La tension sociale s’intensifie à Sen’Eau après la menace de licenciement visant Oumar Ba, Secrétaire général du Syndicat des travailleurs des eaux du Sénégal (SATES). Une situation que le député Guis Marius Sagna, et militante anti-impérialiste, qualifie de « forfaiture grave » et de « tentative d’étouffement de la liberté syndicale », mettant directement en cause la direction de Sen’Eau et le groupe Suez.
Dans une déclaration virulente, Guis Marius Sagna est revenu sur le combat mené par Oumar Ba et ses camarades, rappelant que le leader syndical avait observé une grève de la faim après avoir, selon lui, épuisé toutes les voies légales pour dénoncer un climat social délétère imposé aux travailleurs. « Sen’Eau et le groupe Suez veulent des syndicalistes couchés, dociles et corrompus », accuse-t-il, dénonçant des pratiques visant à affaiblir l’indépendance syndicale à coups « d’enveloppes en espèces ».
À l’opposé de ce modèle, le militant affirme que le SATES s’inscrit dans l’héritage du syndicalisme de combat incarné par Iba Ndiaye Diadji, premier Secrétaire général de la CSA, symbole d’un syndicalisme « debout, courageux et sacrificiel ». Pour lui, la situation actuelle rappelle des périodes sombres de « chasse à l’homme et à la femme » contre celles et ceux qui osent dire la vérité.
Guis Marius Sagna interpelle directement le gouvernement du Sénégal, en particulier les ministères en charge de l’Eau, de l’Assainissement et du Travail. Il rappelle que la Direction du travail avait clairement indiqué que le Code du travail sénégalais n’autorise pas les élections syndicales digitales, sauf consensus entre les parties. Or, souligne-t-il, aucun consensus n’a été trouvé, le SATES ayant clairement exprimé son refus. « Sen’Eau et le groupe Suez ont sciemment foulé aux pieds le Code du travail », martèle-t-il.

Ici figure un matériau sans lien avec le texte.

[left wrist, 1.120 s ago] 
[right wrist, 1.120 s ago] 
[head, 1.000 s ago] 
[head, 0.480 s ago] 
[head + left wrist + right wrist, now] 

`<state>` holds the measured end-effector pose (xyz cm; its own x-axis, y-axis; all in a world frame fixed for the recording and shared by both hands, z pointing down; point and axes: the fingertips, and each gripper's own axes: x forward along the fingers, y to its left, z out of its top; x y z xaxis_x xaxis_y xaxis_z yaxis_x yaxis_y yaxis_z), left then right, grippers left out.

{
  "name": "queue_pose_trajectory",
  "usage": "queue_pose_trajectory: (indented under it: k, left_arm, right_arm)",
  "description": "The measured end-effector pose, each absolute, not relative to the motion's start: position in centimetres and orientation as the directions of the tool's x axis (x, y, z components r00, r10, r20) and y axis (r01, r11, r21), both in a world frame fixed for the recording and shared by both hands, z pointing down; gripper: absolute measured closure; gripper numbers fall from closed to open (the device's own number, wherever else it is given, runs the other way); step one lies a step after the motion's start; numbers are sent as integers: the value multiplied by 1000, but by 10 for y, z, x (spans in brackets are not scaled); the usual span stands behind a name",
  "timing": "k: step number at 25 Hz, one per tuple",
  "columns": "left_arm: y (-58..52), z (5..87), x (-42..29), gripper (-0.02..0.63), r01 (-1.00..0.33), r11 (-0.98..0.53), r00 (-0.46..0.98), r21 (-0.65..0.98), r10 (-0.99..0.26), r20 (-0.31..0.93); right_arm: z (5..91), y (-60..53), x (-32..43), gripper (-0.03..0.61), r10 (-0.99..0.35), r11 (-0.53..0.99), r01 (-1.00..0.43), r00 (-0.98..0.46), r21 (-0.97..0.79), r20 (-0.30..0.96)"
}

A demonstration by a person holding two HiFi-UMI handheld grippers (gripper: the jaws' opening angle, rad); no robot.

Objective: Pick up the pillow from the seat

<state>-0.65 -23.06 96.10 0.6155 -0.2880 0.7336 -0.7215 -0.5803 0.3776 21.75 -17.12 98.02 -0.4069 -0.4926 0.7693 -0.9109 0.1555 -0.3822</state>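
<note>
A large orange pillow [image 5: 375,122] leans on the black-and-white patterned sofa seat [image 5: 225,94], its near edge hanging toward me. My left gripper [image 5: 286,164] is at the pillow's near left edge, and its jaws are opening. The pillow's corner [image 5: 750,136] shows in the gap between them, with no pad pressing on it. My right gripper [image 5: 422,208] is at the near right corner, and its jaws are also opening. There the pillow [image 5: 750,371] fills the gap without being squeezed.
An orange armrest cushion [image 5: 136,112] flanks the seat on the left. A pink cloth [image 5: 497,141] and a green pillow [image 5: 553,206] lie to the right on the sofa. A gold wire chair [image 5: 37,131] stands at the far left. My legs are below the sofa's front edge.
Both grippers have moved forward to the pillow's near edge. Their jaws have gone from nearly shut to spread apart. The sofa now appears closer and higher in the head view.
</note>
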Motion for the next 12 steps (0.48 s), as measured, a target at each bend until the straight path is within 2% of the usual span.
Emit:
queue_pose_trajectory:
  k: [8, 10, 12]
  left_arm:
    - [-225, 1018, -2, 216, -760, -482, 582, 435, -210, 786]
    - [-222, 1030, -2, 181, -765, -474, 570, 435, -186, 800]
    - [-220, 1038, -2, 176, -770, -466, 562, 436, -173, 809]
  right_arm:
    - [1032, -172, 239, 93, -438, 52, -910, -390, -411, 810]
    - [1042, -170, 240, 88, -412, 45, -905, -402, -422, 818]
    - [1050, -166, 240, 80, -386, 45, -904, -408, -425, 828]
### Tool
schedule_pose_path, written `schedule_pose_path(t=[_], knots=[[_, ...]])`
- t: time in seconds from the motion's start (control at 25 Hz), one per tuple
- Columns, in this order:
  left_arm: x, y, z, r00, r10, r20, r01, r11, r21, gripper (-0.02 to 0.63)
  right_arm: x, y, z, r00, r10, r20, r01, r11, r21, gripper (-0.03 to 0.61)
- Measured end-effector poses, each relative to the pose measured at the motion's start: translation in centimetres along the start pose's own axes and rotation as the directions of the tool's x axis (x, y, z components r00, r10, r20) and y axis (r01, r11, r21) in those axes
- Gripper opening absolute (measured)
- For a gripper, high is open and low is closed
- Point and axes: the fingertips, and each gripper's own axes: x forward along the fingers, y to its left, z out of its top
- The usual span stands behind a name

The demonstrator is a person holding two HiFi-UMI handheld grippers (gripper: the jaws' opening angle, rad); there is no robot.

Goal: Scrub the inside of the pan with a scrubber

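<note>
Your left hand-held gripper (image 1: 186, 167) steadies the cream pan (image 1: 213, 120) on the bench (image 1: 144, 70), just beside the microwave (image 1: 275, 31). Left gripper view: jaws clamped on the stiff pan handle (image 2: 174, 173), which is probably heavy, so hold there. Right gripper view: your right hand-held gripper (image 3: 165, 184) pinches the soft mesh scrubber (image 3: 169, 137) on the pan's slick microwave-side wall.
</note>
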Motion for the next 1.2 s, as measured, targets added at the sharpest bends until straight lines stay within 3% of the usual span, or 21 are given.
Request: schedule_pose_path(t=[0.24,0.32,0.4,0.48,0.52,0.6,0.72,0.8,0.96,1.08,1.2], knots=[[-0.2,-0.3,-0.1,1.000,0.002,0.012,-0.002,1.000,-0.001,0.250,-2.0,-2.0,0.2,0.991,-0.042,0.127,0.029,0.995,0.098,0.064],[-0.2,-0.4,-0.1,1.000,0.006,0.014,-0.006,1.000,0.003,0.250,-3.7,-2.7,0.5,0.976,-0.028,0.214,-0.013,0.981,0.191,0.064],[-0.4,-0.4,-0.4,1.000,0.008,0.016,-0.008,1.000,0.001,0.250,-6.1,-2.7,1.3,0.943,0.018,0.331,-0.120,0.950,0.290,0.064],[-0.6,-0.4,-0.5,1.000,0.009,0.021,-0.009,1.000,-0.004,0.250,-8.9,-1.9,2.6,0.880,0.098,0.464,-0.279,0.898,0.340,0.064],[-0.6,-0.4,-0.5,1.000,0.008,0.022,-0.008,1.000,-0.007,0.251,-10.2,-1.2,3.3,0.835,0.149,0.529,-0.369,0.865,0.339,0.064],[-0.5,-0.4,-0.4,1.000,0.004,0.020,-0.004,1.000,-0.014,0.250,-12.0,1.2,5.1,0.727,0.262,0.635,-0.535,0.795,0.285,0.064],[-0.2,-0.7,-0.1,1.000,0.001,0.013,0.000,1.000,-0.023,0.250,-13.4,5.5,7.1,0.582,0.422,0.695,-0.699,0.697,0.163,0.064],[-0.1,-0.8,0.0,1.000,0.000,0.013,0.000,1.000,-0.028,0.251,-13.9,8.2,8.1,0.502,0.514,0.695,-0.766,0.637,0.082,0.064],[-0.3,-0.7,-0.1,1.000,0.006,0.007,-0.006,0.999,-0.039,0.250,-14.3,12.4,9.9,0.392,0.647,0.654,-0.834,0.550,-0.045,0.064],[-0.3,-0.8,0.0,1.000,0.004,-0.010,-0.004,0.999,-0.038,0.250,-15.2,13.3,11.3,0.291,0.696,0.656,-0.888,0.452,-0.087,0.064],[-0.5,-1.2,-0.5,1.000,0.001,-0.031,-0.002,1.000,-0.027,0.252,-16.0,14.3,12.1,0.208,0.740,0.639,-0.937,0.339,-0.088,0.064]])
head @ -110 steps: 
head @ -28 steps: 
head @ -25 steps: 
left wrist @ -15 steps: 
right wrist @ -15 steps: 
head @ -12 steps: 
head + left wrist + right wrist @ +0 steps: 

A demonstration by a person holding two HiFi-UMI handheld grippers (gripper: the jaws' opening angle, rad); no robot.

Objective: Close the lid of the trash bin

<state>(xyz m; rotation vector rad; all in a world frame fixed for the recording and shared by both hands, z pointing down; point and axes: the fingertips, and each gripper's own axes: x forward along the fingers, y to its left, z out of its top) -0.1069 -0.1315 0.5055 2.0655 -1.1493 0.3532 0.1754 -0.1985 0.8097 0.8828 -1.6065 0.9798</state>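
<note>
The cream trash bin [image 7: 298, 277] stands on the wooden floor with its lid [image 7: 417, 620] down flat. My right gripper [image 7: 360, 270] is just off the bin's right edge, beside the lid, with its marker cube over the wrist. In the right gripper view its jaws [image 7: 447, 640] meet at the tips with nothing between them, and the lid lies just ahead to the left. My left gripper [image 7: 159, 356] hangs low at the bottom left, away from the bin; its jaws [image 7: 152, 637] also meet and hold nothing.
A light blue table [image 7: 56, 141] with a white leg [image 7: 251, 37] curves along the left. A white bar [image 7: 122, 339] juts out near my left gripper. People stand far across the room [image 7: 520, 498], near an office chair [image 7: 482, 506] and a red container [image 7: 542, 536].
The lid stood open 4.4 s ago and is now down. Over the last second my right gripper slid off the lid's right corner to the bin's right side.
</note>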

Pour le déclarant, cette volonté de museler les syndicats cache des projets contraires aux intérêts des travailleurs et, plus largement, à ceux du peuple sénégalais. « Lorsqu’on cherche à tuer la liberté syndicale, c’est qu’on prépare des décisions impopulaires. Les premiers remparts dans une entreprise stratégique comme Sen’Eau, ce sont les syndicalistes », avertit-il.
Exprimant sa solidarité totale à Oumar Ba, actuellement hospitalisé, Guis Marius Sagna juge « inacceptable et inhumaine » toute tentative de licenciement dans ces conditions. Il réaffirme enfin sa disponibilité à accompagner la CSA et le SATES dans leur plan d’action, lançant un mot d’ordre clair : « Touche pas au Secrétaire général du SATES ».